Member
- Joined
- Oct 14, 2023
- Messages
- 225
- Thread Author
- #1
This option is several steps ahead of hackers and leaves them no chance to attack.
Microsoft introduced a new Defender for Endpoint feature called "Contain User" to automatically interrupt attacks, which isolates compromised user accounts and blocks lateral movement in hands-on-keyboard attacks. The new option is available in the public preview version.
In incidents such as ransomware attacks, attackers break into networks, perform Lateral Movement (Lateral Movement) after privilege escalation using stolen accounts, and deploy malicious loads.
Displaying an isolated user in the Microsoft Defender control Panel
According to Microsoft representatives, Defender for Endpoint now prevents cybercriminals from trying to break into victims ' on-premises or cloud IT infrastructure by temporarily isolating compromised user accounts (so-called "suspicious identities") that hackers can use to achieve their goals, including lateral movement, credential theft, data exfiltration, etc. remote file encryption.
The function will be active by default and will detect if the compromised user has any communication with another endpoint, and immediately terminate all incoming and outgoing connections between them.
According to Microsoft, when the initial stages of an attack are detected on an endpoint using Microsoft 365 Defender, the automatic attack abort feature will block the attack on that device. At the same time, Defender for Endpoint "grafts" all other devices in the organization, blocking incoming malicious traffic, while allowing legitimate traffic, leaving no chance for attackers to attack. When the device is isolated, information security specialists get additional time to identify, identify and eliminate the threat.

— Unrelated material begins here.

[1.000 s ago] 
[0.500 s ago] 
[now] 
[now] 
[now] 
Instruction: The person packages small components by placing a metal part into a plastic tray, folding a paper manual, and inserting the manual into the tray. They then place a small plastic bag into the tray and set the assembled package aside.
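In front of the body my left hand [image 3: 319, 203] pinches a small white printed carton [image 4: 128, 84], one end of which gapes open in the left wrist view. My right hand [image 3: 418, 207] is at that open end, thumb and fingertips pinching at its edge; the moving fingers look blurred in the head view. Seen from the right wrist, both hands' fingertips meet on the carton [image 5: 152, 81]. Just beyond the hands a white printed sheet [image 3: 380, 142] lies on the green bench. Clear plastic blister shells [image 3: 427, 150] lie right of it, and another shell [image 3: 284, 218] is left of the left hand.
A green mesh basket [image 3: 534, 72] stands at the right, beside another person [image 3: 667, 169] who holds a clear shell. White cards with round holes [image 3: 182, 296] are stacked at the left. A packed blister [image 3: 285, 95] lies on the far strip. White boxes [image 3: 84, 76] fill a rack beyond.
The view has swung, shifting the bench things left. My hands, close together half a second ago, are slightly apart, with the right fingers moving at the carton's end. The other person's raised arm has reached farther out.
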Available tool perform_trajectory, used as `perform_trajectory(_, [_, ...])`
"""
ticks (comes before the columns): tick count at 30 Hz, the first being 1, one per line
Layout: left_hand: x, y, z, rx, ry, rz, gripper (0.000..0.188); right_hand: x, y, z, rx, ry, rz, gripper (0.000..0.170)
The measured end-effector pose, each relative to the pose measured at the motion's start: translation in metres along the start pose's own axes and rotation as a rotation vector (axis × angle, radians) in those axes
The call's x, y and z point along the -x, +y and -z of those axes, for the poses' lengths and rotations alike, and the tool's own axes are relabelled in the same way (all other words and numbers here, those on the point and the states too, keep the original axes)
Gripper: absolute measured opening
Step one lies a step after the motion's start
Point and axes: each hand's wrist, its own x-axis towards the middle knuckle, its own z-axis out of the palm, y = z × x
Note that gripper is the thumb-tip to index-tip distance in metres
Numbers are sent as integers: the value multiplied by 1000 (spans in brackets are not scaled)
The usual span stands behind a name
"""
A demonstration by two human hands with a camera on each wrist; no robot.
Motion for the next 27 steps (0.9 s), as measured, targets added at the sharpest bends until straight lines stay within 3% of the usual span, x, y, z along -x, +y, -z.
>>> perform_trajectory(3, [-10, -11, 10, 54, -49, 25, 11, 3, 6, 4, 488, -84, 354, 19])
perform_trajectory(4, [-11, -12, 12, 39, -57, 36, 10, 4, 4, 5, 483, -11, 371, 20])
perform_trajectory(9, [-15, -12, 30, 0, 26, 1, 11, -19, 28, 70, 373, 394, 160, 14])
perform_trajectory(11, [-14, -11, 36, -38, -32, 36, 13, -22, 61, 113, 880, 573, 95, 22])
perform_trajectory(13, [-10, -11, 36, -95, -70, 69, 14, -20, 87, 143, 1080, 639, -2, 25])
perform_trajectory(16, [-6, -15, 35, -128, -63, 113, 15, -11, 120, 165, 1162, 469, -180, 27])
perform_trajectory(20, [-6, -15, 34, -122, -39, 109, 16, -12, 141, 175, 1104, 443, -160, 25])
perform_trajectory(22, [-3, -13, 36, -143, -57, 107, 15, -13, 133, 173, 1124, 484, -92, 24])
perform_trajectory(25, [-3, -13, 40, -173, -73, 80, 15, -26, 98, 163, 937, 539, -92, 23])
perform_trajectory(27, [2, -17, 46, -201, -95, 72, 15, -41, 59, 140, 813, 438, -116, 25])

Recall that in June 2022, Microsoft introduced the Defender for Endpoint feature, which isolates compromised Windows devices. After the computer is marked as isolated, MDE will block all connections and data exchange with the device on the network. If a cybercriminal changes the computer's IP address, all registered devices will block communication even with the new IP address.
Microsoft introduced a new Defender for Endpoint feature called "Contain User" to automatically interrupt attacks, which isolates compromised user accounts and blocks lateral movement in hands-on-keyboard attacks. The new option is available in the public preview version.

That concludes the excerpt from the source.